Felix menjadi terdiam, dia lalu melihat di lubang penerimaan uang yang rupanya hanya bisa uang koin yang boleh masuk. "Sial... Jadi mesin ini tidak menerima kartu," dia melihat setiap celah.
"Hei, kau ada uang koin?" dia menoleh ke Neko yang terpaku. "Sekarang, itu terlihat seperti mu...."
"Seperti nya tak ada sesuatu di sini..." Felix bahkan juga melihat di celah bawah mesin kotak itu, tapi tak ada uang koin apapun, itu karena dia menggunakan kartu untuk menyimpan uang nya.
"Hei, soal tadi," Neko menatap dengan tatapan ragu.
Felix terdiam, dia lalu menyalakan rokoknya sambil mengatakan sesuatu. "Kau pasti sangat menyayangi uang mu."
"Tidak, bukan begitu," Neko menyela.
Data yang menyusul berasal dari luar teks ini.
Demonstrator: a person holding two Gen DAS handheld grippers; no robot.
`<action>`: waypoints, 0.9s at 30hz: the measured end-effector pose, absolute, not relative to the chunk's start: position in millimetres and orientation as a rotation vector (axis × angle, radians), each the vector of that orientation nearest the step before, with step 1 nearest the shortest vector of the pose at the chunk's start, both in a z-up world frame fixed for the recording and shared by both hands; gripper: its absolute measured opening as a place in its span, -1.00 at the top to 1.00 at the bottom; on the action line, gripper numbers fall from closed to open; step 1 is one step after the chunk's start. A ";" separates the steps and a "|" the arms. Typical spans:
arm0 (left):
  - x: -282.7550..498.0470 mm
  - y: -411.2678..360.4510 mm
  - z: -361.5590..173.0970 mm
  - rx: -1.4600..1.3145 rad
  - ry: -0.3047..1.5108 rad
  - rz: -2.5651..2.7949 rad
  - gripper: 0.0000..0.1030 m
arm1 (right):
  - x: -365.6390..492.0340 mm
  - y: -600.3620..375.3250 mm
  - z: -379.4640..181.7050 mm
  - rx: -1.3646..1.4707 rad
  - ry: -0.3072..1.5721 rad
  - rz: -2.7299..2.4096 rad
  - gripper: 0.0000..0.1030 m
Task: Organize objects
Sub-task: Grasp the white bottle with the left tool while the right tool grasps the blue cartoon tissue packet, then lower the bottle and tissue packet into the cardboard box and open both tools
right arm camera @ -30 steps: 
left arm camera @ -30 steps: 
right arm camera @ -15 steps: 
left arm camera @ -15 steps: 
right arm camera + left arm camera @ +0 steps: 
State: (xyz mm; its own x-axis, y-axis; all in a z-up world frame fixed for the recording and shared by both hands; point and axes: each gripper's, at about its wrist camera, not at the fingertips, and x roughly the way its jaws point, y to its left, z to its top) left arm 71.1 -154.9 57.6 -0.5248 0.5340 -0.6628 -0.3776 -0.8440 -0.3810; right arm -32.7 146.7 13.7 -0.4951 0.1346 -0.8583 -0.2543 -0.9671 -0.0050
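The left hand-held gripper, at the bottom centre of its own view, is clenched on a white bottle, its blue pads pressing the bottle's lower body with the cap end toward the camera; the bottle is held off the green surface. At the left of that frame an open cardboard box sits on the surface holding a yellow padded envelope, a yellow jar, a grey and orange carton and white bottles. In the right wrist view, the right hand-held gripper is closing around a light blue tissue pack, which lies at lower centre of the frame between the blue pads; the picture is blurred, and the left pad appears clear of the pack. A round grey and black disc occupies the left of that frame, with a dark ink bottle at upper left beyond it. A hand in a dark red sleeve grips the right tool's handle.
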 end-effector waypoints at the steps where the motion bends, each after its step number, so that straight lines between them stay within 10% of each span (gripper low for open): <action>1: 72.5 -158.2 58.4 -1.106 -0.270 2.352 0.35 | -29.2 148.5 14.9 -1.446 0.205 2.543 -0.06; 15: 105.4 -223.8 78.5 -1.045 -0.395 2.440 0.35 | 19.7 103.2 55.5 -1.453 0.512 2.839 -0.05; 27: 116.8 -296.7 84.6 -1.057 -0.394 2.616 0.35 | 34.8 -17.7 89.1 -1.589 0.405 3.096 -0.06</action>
Lalu Felix menatap nya, wajah Neko benar benar menahan sesuatu, dia agak memerah. "Soal itu tadi... Kalimat yang kau bicarakan itu..."
". . . Bukan begitu?" Felix menghadap nya dan berjalan mendekat sambil menjatuhkan rokok yang belum ia nyalakan tadi, dia memegang dagu hingga pipi Neko dengan tangan nya. "Aku melakukan apa yang kau inginkan, termasuk tidak tahu soal apa yang terjadi sebelum ini semua terjadi," kata Felix. "Kenapa kau memasang wajah itu?" tambah nya.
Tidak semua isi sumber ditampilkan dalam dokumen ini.